- Extracted material

*** Begin section ***

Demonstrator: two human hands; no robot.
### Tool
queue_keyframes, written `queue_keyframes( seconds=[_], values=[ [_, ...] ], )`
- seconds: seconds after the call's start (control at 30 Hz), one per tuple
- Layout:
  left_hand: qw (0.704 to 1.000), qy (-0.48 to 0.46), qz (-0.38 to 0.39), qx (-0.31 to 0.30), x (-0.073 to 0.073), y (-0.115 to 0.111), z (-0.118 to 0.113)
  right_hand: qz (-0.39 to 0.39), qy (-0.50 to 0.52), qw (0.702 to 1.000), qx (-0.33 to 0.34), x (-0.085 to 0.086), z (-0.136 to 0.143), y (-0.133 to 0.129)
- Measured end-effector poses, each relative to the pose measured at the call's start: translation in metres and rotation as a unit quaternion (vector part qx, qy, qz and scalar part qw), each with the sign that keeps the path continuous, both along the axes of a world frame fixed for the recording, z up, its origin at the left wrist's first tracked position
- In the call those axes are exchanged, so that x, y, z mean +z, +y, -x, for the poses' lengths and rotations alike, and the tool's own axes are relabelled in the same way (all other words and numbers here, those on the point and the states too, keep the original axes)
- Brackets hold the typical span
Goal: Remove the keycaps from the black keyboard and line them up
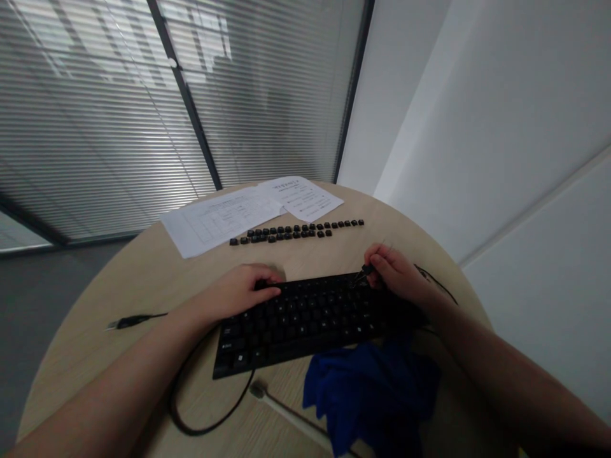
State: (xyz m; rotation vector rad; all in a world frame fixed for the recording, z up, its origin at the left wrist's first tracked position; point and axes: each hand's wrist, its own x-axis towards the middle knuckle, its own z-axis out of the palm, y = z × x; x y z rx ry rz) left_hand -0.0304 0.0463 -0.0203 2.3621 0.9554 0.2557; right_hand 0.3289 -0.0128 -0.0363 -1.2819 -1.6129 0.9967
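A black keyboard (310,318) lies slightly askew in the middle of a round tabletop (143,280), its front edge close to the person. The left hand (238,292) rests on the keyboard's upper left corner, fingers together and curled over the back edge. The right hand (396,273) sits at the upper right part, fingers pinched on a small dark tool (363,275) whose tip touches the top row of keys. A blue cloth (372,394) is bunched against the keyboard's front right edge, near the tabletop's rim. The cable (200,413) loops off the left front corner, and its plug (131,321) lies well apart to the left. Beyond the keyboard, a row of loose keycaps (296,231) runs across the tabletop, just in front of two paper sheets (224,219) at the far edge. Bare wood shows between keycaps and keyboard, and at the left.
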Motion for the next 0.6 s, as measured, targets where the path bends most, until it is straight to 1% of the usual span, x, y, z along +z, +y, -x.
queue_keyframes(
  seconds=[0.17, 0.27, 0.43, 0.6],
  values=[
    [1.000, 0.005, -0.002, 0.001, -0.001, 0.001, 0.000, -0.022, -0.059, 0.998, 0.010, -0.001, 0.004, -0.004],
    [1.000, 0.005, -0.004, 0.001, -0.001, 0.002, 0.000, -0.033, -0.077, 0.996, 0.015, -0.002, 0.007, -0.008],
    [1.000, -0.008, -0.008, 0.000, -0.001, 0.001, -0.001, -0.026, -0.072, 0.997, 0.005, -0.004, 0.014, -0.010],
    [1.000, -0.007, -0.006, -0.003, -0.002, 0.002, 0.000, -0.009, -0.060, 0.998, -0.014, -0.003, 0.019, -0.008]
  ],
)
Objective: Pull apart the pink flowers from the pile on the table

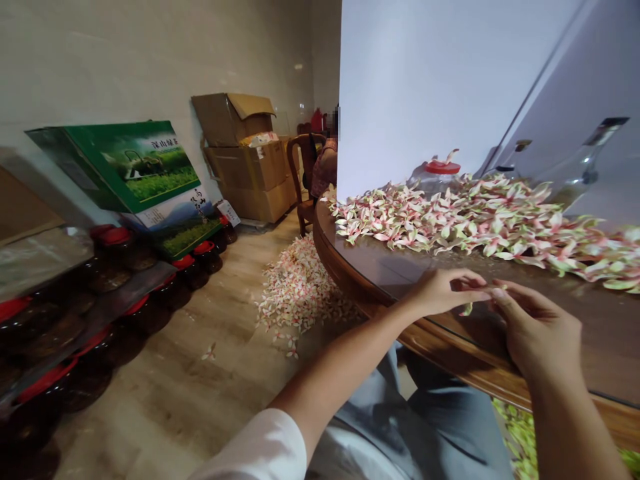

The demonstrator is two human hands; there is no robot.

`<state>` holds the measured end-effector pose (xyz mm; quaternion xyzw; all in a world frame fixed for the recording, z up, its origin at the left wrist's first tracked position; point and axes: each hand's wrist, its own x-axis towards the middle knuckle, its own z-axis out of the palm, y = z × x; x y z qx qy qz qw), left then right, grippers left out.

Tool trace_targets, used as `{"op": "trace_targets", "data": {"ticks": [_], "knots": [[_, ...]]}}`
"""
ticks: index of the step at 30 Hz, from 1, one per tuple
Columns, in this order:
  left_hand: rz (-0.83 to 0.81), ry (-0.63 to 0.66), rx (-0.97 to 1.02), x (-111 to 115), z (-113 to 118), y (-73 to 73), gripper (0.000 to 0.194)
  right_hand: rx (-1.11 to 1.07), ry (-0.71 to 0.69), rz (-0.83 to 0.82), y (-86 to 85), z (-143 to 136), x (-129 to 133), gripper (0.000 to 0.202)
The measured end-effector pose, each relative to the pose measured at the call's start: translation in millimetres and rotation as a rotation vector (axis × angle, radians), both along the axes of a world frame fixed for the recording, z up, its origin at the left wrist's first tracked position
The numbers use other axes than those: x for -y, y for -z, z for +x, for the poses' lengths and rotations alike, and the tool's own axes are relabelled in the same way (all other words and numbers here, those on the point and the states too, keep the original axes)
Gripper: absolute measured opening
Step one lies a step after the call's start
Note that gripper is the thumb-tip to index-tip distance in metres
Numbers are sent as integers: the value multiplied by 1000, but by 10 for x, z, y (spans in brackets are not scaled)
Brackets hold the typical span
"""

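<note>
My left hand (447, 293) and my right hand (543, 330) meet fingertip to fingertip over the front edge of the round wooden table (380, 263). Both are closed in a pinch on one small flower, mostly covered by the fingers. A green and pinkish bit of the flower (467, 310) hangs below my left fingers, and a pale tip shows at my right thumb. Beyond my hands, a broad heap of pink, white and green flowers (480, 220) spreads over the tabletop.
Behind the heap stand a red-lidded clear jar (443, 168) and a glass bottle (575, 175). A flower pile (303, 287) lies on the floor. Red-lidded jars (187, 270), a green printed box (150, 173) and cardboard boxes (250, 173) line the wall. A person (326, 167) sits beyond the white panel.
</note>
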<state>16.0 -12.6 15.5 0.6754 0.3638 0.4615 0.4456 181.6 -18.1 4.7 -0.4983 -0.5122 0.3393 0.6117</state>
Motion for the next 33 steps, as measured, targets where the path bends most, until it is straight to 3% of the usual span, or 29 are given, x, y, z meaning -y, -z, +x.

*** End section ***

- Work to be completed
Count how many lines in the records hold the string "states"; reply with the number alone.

- Written response
2